As results from ILD and SH tests suggested that the mitochondrial and nuclear topologies are incongruent (p ≤ 0.006), both datasets were first analysed separately and then combined. The mitochondrial tree of all species within Cephalophinae (Figure 5) shows weak support for the monophyly of Philantomba (MP = 88%, ML = 53%, BA = 0.76), but has strong support for the sister placement of these taxa relative to all other Cephalophinae (MP = 68%, ML = 91%, BA = 1.0). Sylvicapra is sister to the giant duikers, although this node has weak support (MP = 32%, ML = 58%, BA = 0.84). Within Cephalophus, there is strong support for the monophyly of the giant duikers (MP = 98%, ML = 97%, BA = 1.0%), the east African red duikers (MP = 93%, ML = 98%, BA = 1.0), and the west African red duikers (MP = 87%, ML = 83%, BA = 0.99), but weak support for their placement relative to one another. The position of C. zebra and C. adersi is unresolved. There is also weak support for the paraphyly of C. rufilatus relative to C. nigrifrons (MP = 59%, ML = 44%, BA = 0.87) and strong support for the paraphyly of C. callipygus relative to C. ogilbyi and C. weynsi (MP = 98%, ML = 97, BA = 1.0).

Figure 5
figure 5

Mitochondrial gene genealogy. Majority-rule consensus tree showing the Bayesian estimate of the complete mitochondrial dataset. Thickened branches indicate nodal support by both BA posterior probability (PP) values ≥ 0.95 and ML bootstrap support (BS) ≥ 75. Additional file 1: Table S1 lists support values by node for this phylogeny.

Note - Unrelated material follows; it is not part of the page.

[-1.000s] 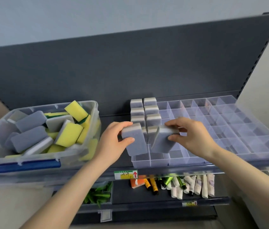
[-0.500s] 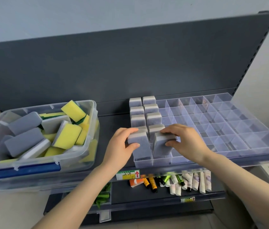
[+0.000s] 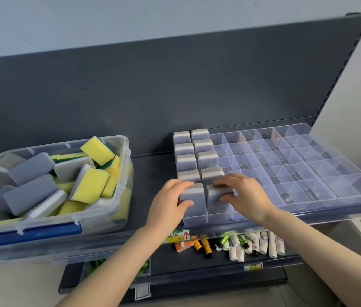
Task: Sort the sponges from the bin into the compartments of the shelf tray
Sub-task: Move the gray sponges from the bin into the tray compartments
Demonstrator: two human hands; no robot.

In nuclear concatenated matrices, the harmonic mean of the log likelihood of the partitioned combined mitochondrial and nuclear Bayesian analysis (hm2) was equal to −15370.43 compared to the log likelihood for the unpartitioned analysis (hm1) of −15851.64, giving a value of 2 ln BF = −962.42 and providing strong evidence against a partitioned model. Alternatively, when the mitochondrial data are excluded from analyses, Bayes Factor analysis found strong evidence for the partitioned model (hm2 = −8088.25, hm1 = −7976.32, 2 ln BF = 223.86).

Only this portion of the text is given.